* ACTIVITY:
Give the listing again in full and exactly, apart from its pictures.

* INFORMATION SUPPLIED:

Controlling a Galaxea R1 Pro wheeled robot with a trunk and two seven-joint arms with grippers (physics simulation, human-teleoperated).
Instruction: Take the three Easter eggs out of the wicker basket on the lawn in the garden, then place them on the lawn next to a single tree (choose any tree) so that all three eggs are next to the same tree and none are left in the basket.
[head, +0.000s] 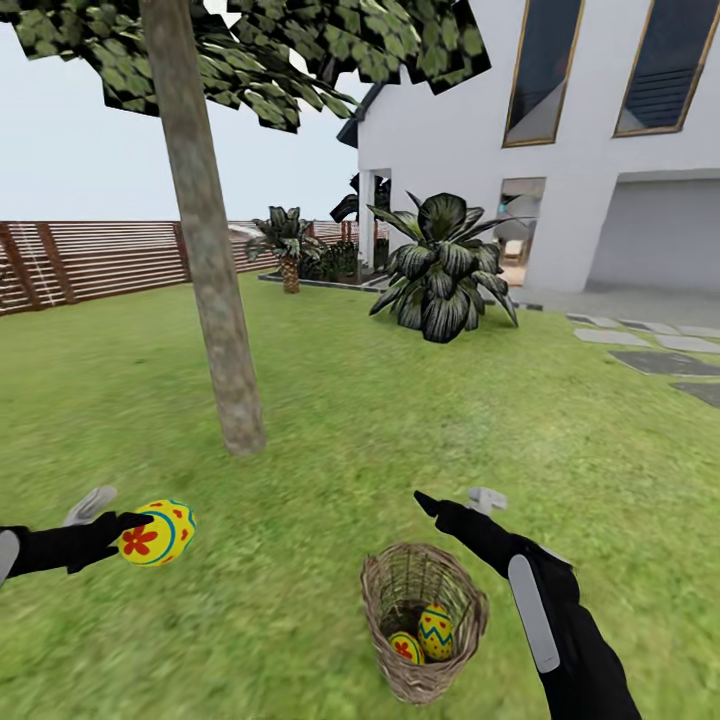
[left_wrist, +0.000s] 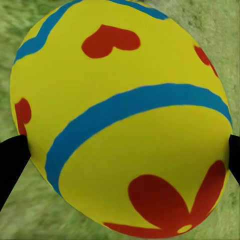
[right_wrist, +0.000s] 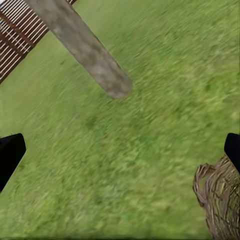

* TASK ANSWER:
Controlling a Galaxea R1 Pro wheeled robot with a trunk and two seven-joint arms with grippers (physics simulation, human-teleoperated).
Instruction: Take the three Easter eggs out of the wicker basket on the lawn in the garden, then place them on the lawn next to a single tree (choose any tree) so that all three eggs are next to the same tree and none are left in the basket.
[head, +0.000s] 
[left_wrist, +0.000s] 
[right_wrist, +0.000s] 

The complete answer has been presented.